##### MATERIAL PROVIDED #####

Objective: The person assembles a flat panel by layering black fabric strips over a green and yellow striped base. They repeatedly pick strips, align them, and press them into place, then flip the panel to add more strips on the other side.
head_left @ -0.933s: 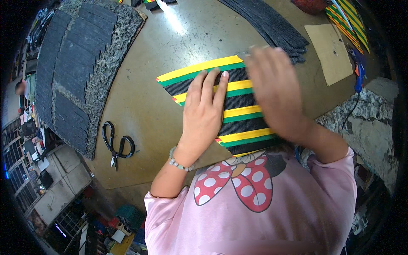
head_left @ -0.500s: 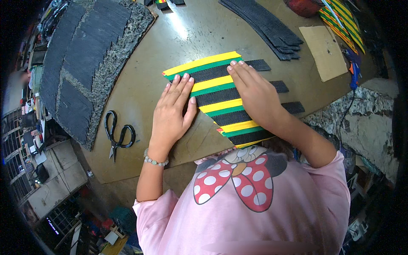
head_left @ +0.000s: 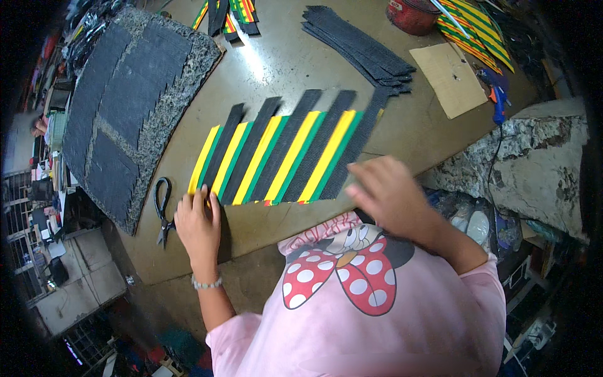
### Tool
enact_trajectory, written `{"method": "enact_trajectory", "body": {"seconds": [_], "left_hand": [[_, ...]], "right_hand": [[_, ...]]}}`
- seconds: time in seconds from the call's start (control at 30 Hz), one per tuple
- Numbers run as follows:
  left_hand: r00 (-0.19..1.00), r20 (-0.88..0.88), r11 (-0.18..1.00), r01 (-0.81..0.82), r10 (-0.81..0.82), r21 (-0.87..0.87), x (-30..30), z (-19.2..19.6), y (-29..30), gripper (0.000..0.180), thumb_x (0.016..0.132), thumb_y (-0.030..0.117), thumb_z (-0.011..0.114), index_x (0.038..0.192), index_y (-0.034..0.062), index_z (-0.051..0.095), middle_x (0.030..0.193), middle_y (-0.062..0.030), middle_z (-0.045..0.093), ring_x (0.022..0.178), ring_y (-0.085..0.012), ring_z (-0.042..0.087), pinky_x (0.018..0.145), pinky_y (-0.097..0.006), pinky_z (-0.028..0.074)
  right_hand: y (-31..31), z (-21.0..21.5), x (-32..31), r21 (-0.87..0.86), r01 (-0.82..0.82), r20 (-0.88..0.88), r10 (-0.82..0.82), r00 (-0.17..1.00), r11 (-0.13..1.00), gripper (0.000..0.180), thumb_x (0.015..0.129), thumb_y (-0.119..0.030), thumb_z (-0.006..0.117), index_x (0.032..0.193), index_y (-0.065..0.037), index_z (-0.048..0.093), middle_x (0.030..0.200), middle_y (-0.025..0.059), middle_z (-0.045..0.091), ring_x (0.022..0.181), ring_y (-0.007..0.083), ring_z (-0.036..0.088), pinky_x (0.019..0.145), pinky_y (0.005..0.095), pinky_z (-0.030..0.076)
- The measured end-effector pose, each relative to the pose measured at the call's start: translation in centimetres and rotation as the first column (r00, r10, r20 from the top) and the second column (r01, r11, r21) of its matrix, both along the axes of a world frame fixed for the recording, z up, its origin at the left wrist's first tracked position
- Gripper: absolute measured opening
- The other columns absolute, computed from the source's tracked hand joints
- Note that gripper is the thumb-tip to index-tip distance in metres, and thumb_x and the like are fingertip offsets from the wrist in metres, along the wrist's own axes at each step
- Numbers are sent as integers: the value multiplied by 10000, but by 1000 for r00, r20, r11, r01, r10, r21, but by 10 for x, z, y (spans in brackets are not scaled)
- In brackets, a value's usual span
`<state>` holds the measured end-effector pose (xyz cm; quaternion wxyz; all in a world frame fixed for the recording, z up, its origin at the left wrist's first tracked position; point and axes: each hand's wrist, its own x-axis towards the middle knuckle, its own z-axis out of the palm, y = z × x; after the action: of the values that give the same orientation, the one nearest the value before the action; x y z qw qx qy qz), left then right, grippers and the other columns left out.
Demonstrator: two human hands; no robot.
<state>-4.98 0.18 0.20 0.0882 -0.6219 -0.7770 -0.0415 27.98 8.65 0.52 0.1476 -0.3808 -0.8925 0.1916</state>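
A panel of slanted strips (head_left: pixel 286 151), black webbing alternating with yellow and green bands, lies across the middle of the table. Its black strip ends stick out along the far edge and look slightly smeared by motion. My left hand (head_left: pixel 199 223) has its fingertips and thumb closed on the panel's near left corner. Just off the near right edge, my right hand (head_left: pixel 392 195) is blurred; its fingers are apart and it holds nothing. Black-handled scissors (head_left: pixel 164 213) lie left of my left hand.
A rough board with black slabs (head_left: pixel 135 94) takes up the left side. Black strips (head_left: pixel 361 50) are stacked at the back. On the right are a cardboard piece (head_left: pixel 449 78), a blue glue gun (head_left: pixel 499 103), a red pot (head_left: pixel 411 16) and striped pieces (head_left: pixel 480 31).
The panel has turned counterclockwise and shifted left, so its black ends now point away from me. My left hand moved to its near left corner; my right hand came off it toward me.
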Motion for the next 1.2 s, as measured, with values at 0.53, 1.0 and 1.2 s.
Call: {"method": "enact_trajectory", "body": {"seconds": [0.53, 1.0, 1.2], "left_hand": [[356, 663, 632, 740, -658, 230, 148, -23, 21, 507, 901, 282, 667, 1367, 116, 556, 1533, -219, 370, 1393, -426, 387, 1153, -532, 291], [721, 543, 897, 410, -431, 167, 121, -29, 2, 296, 916, 195, 648, 1185, 74, 672, 1340, -150, 572, 1306, -355, 501, 1086, -498, 374], [541, 713, 891, 193, -446, 411, 118, -6, 17, 227, 903, 68, 640, 1117, 26, 702, 1234, -164, 640, 1213, -330, 587, 1031, -442, 440]], "right_hand": [[272, -67, -71, 370, 353, -151, -320, 935, 859, 335, 885, -261, 687, 1110, -13, 712, 1097, 229, 644, 1061, 394, 602, 955, 445, 486], [298, -41, -25, -479, 131, -453, -372, 810, 868, 316, 1057, -235, 470, 1191, 42, 543, 1068, 125, 707, 878, 137, 672, 812, 277, 532], [196, 31, -2, 133, 304, -708, -124, 696, 943, 248, 1010, -149, 576, 1159, 29, 662, 1026, 114, 729, 950, 154, 690, 851, 280, 527]]}}
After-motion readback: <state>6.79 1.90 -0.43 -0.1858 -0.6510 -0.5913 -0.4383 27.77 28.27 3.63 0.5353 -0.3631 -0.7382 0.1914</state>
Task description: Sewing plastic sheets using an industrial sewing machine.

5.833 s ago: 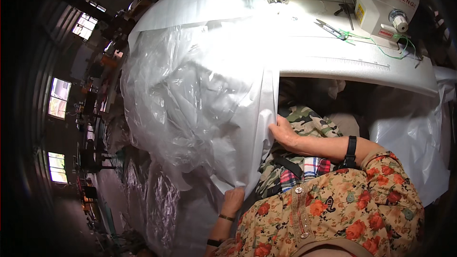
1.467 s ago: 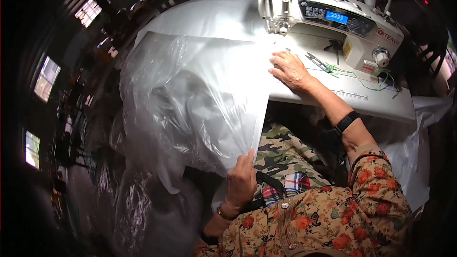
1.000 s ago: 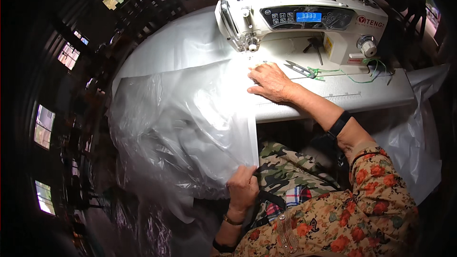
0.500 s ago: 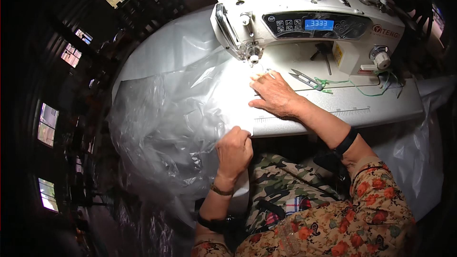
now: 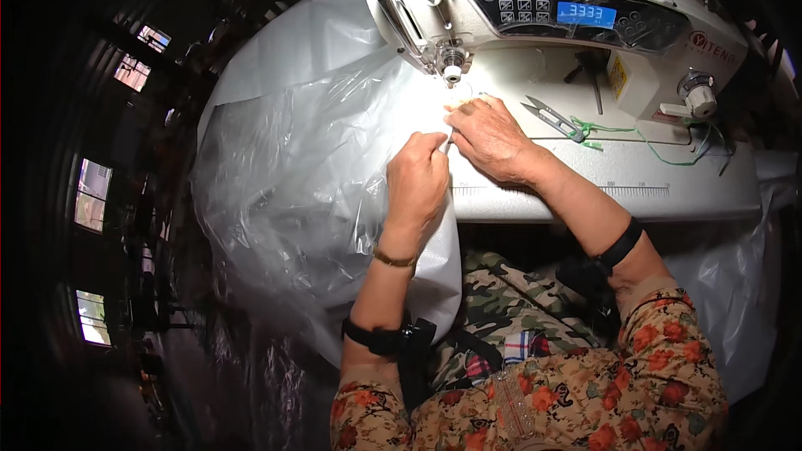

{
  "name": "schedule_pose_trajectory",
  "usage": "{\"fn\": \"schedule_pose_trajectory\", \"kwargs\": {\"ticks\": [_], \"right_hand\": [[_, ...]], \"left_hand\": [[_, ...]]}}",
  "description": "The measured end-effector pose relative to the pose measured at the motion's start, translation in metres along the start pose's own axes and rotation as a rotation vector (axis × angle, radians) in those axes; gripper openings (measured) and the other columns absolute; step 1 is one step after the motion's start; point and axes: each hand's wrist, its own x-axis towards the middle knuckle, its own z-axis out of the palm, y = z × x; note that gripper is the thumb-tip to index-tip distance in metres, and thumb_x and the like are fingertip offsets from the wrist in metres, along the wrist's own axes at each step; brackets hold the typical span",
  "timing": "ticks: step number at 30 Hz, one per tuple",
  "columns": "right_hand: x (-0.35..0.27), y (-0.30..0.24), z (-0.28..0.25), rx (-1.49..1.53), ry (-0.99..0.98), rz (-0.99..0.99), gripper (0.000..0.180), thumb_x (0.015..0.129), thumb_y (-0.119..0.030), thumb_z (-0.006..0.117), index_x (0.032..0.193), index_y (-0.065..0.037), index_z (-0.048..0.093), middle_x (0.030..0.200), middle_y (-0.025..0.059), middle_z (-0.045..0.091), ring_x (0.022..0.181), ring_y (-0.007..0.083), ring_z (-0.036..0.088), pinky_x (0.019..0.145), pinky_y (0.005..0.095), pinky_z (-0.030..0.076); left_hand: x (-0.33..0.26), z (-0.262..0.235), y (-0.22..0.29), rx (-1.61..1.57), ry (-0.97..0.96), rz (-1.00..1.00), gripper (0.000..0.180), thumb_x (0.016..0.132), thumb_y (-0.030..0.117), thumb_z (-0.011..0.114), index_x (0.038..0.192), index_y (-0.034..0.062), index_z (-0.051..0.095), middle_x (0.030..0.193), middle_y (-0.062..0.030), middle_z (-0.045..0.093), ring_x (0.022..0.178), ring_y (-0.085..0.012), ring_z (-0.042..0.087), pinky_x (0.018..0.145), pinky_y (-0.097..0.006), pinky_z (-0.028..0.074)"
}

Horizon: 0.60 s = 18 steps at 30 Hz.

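A white sewing machine stands in front of me, its lamp glare whitening the area under the needle. My left hand is closed in a pinch on the edge of a white plastic-like sheet, just left of my other hand. Close in front of the presser foot, my right hand has its fingers bent and pressed together on the sheet's edge; the fingertips are partly lost in glare. The two hands nearly touch. Clear crinkled film lies over the sheet on the left.
Thread snips lie on the machine bed right of my right hand, with green thread trailing from them. A lit display is on the machine. More pale film hangs at the right.
My left hand has moved forward along the sheet's edge, up beside my right hand. More of the white sheet shows by my lap. The view has shifted slightly.
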Motion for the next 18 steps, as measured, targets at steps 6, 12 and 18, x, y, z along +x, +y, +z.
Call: {"fn": "schedule_pose_trajectory", "kwargs": {"ticks": [6,12,18], "right_hand": [[-0.001,0.002,-0.004,0.02,-0.009,0.042,0.026,0.091,-0.008,0.051,0.113,-0.001,0.062,0.121,0.018,0.063,0.116,0.0339,0.055,0.105,0.0453,0.037],[-0.004,-0.007,-0.013,0.089,0.328,0.048,0.022,0.089,-0.012,0.057,0.107,-0.003,0.067,0.105,0.0149,0.068,0.1,0.032,0.062,0.093,0.0424,0.046],[-0.071,-0.088,-0.022,0.213,-0.21,-0.609,0.02,0.093,-0.024,0.062,0.083,-0.009,0.055,0.071,0.0067,0.065,0.065,0.0267,0.065,0.073,0.0379,0.05]], "left_hand": [[-0.102,-0.034,0.039,-0.131,-0.038,-0.118,0.067,0.082,0.014,0.078,0.14,-0.0004,0.047,0.106,-0.0129,0.064,0.079,-0.0202,0.064,0.068,-0.032,0.051],[-0.18,-0.049,0.073,-0.312,-0.33,-0.15,0.037,0.085,0.013,0.076,0.116,-0.001,0.065,0.1,-0.0136,0.068,0.084,-0.0207,0.068,0.077,-0.032,0.053],[-0.206,-0.056,0.079,-0.17,-0.479,-0.054,0.02,0.091,0.015,0.069,0.105,0.0018,0.07,0.098,-0.0181,0.07,0.082,-0.0279,0.071,0.073,-0.035,0.054]]}}
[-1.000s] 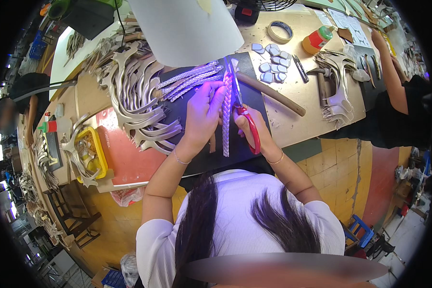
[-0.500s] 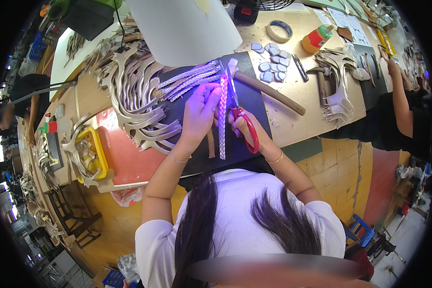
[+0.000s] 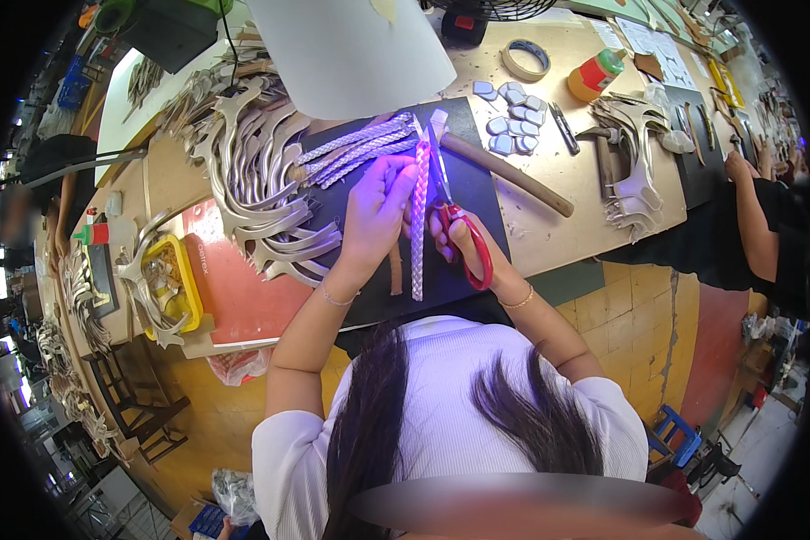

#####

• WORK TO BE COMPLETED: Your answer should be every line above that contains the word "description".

• WRITTEN ANSWER:
Task description: Sewing plastic sheets using an industrial sewing machine.
  "description": "The measured end-effector pose relative to the pose measured at the motion's start, translation in metres along the start pose's own axes and rotation as a rotation vector (axis × angle, radians) in those axes; gripper openings (measured) and the other columns absolute; step 1 is one step after the motion's start; point and axes: each hand's wrist, its own x-axis towards the middle knuckle, its own z-axis out of the palm, y = z × x; note that gripper is the thumb-tip to index-tip distance in metres, and thumb_x and the like are fingertip offsets from the wrist in metres, along the wrist's own axes at each step; brackets hold the typical span",

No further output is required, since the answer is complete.